The pattern is AI-amplified, not AI-exclusive. Restated: every Python developer writes bare-open code occasionally. The AI-amplified differential rests on initial-state authorship in long-running services, one-liner-with-side-effect clustering, and producer-consumer split contracts that propagate leaks across every call site.

False-positive shapes. Be cautious before flagging:

  • Genuinely-streaming files held by a class for its lifetime. The ProjectScylla case — the class owns the file for the lifetime of the stream; closing inside a with block would close prematurely. The principled solution is to make the class itself a context manager. The cue is whether the class implements __enter__ / __exit__ or has a documented close() method.
  • Temporary files with delete=False for cross-platform reasons. tempfile.NamedTemporaryFile(delete=False) is intentionally not auto-cleaned because on Windows the file can't be opened twice. The cue is whether the lifecycle is documented and the cleanup is enforced elsewhere.
  • Files passed to an API that documents it will close them. A few APIs take ownership of a file object's lifetime and close it for you — but most do not, so verify the documentation rather than assuming. (tarfile.open(fileobj=f), for instance, does not close f: the Python docs state "fileobj is not closed when TarFile is closed", so the caller still owns it.) The cue is whether the API explicitly documents ownership transfer; absent that, the handle is still yours to close.
  • Files held open as sentinels. PID files, lock files, file-based mutexes — these are intentionally held open for the process lifetime. The cue is whether the file's purpose is the open state itself.
  • Test fixtures with manual setup/teardown. setUp / tearDown pairs are an acceptable alternative to with in test code, though context managers are usually cleaner.

Mutation operator hint. A deterministic mutation that introduces the pattern from clean code:

  • Replace with open(path) as f: data = f.read() with f = open(path); data = f.read() (drop the with)
  • Replace with open(path, "w") as f: json.dump(obj, f) with json.dump(obj, open(path, "w")) (one-liner-with-side-effect)
  • Take a function that returns bytes (closing the file internally) and change it to return the open file handle (producer-consumer split)
  • Take a streaming class with __enter__/__exit__ and remove the context-manager protocol, leaving callers to remember .close()
  • Wrap a streaming open(...) call in # noqa: SIM115 without justification (silenced-rather-than-fixed)

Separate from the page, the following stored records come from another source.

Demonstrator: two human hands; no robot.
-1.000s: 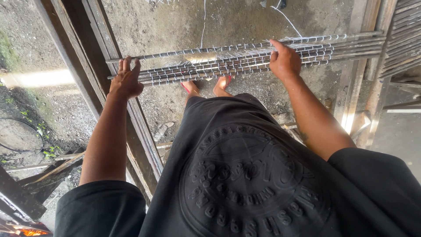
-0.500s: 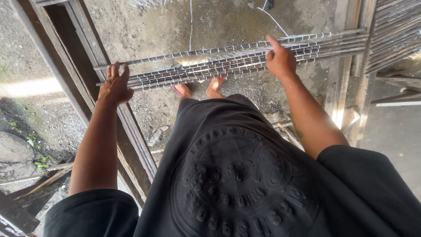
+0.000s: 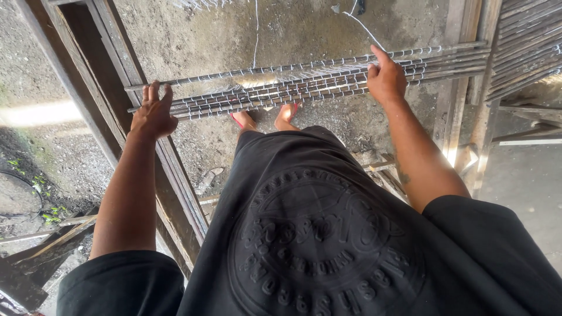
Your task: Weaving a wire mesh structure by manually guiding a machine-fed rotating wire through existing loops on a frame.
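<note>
A bundle of ribbed steel rebar rods [image 3: 293, 86] lies crosswise in front of me on two wooden beams, above my bare feet. My left hand [image 3: 153, 114] lies flat on the left ends of the rods, fingers together and stretched out. My right hand [image 3: 386, 79] rests on the rods further right, its fingers curled over them with the forefinger pointing forward. My black shirt with a round raised print fills the lower part of the head view.
A dark wooden beam [image 3: 111, 99] runs from the upper left toward me under the rods. Another timber frame [image 3: 462, 93] stands at the right, with more bundled rods [image 3: 524, 50] beyond it. Rough concrete floor [image 3: 205, 35] lies below, with scrap wood at the lower left.
My view has shifted a little. My left hand has slid slightly along the rod ends; my right hand stays on the rods. The bundle has hardly moved.
</note>
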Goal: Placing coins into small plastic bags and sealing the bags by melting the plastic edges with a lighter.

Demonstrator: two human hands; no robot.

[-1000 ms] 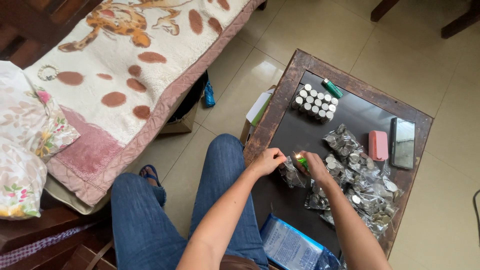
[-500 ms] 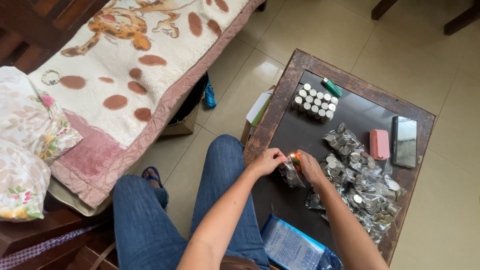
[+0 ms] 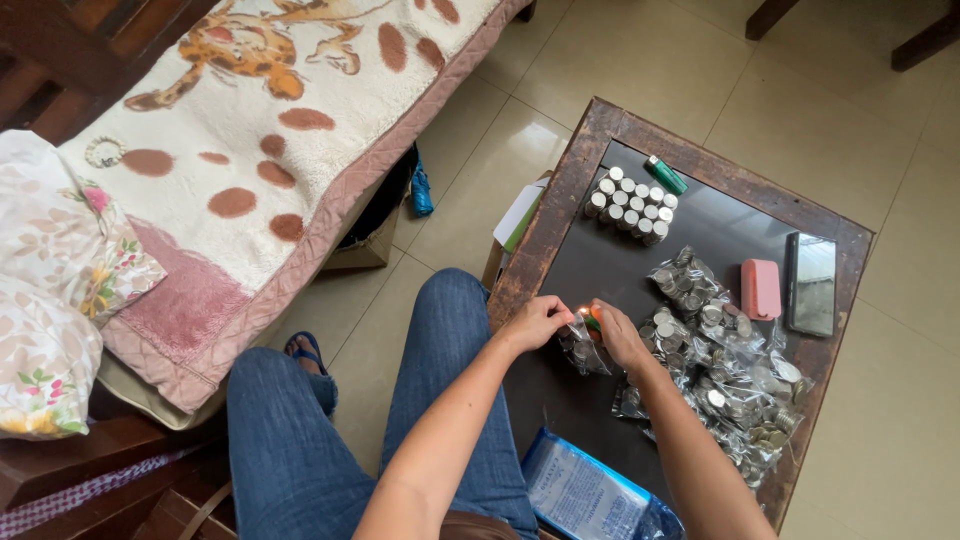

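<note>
Hands pinch a small plastic bag and lit lighter over a dark wooden-framed table, tiled floor around.

On the dark surface with its worn wooden frame stand silver cylinders packed in rows, a green lighter just beyond them. Near the far edge a pink case lies beside a black phone. A spotted blanket covers the bed, with 2 floral pillows at its end.

Glossy beige tiled floor; blanket-covered bed left; dark wooden table right.
</note>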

These compose with swallowed-exceptions — a bare open() followed by try: ...; except Exception: pass produces resource-leak + silenced-error, the maximally-defective combination. The leak is invisible (no exception surfaces to logs) and accumulates per failure.

Connection to codified-guidance-is-insufficient note. Ruff SIM115 and PEP 343 (context managers, 2005) are mature community-recognized guidance. AI-generated codebases reproduce the pattern despite the guidance — agno (CLAUDE.md present, 3 sites), litellm (CLAUDE.md present, 1 critical site). The ProjectScylla case is a legitimate-suppression variant where the lint rule was suppressed with justification, but the suppression itself becomes a discipline-risk surface.

Connection to defensive-choice-with-justifying-comment note. The ProjectScylla # noqa: SIM115 annotations are a legitimate form of comment-as-justification — the comment names a real constraint (streaming writes require persistent handles), the constraint survives verification, and the suppression is principled. Notably distinct from the typical comment-as-justification shape where the justification doesn't survive verification.

Connection to long-running-service deployment context. This entry, missing-network-timeout, async-await-mismatch, and assert-for-runtime-validation all surface defects that are invisible in tutorial / test contexts but accumulate in long-running production services (agents, MCP servers, web servers). The cross-cutting observation: AI-generated code lacks deployment-context-sensitivity in its default behavior; the cure is mechanical enforcement (CI lint rules) rather than documentation.